*The data*:
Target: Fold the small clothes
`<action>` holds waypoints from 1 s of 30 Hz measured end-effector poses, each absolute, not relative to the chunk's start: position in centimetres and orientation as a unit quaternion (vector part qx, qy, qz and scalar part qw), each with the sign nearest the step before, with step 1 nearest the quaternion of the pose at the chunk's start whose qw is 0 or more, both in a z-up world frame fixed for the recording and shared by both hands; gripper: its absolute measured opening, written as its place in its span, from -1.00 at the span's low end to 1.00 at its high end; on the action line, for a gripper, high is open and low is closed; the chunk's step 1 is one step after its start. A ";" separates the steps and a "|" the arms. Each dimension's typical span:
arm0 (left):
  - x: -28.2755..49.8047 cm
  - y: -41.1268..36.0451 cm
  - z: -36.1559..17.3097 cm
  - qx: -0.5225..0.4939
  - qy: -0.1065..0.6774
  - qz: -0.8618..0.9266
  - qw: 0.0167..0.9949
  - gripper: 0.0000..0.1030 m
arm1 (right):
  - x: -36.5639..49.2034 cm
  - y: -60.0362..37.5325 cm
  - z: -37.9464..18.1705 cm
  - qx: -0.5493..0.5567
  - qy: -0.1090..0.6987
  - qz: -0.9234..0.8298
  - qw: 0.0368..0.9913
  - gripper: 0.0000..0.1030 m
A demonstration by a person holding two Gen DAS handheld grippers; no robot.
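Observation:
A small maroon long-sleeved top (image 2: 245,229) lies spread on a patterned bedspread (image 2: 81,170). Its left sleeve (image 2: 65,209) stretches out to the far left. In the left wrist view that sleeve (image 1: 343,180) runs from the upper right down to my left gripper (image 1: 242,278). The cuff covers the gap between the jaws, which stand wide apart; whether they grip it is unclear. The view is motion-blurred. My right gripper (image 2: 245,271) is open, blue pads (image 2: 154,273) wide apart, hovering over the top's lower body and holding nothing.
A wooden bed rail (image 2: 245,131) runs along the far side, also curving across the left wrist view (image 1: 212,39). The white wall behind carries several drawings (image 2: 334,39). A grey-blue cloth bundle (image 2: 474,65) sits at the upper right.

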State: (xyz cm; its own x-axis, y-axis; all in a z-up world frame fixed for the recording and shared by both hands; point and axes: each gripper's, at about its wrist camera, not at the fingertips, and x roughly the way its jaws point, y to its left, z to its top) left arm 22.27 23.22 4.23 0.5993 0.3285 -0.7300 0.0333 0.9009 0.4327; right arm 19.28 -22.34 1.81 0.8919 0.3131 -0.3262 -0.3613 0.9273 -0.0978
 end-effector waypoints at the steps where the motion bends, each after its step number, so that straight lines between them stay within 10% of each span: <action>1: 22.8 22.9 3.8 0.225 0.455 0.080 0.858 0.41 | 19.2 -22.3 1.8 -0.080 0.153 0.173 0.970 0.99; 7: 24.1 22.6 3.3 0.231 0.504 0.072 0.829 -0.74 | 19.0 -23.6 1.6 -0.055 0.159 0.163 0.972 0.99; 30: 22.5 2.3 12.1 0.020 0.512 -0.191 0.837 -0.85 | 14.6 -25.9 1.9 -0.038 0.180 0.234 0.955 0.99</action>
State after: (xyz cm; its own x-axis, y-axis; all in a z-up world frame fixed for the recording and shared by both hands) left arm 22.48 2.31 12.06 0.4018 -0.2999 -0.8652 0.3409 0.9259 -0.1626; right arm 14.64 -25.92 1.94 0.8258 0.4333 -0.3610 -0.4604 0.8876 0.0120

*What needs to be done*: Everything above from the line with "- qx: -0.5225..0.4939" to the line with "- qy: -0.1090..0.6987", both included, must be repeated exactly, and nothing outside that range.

*Response*:
  - qx: -0.5225..0.4939
  - qy: -0.1065..0.6774
  - qz: -0.8618..0.9266
  - qw: 0.0167..0.9949
  - gripper: 0.0000..0.1030 m
arm1 (right):
  - x: -36.5639..49.2034 cm
  - y: -60.0362..37.5325 cm
  - z: -37.9464..18.1705 cm
  - qx: -0.5493..0.5567
  - qy: -0.1090..0.6987

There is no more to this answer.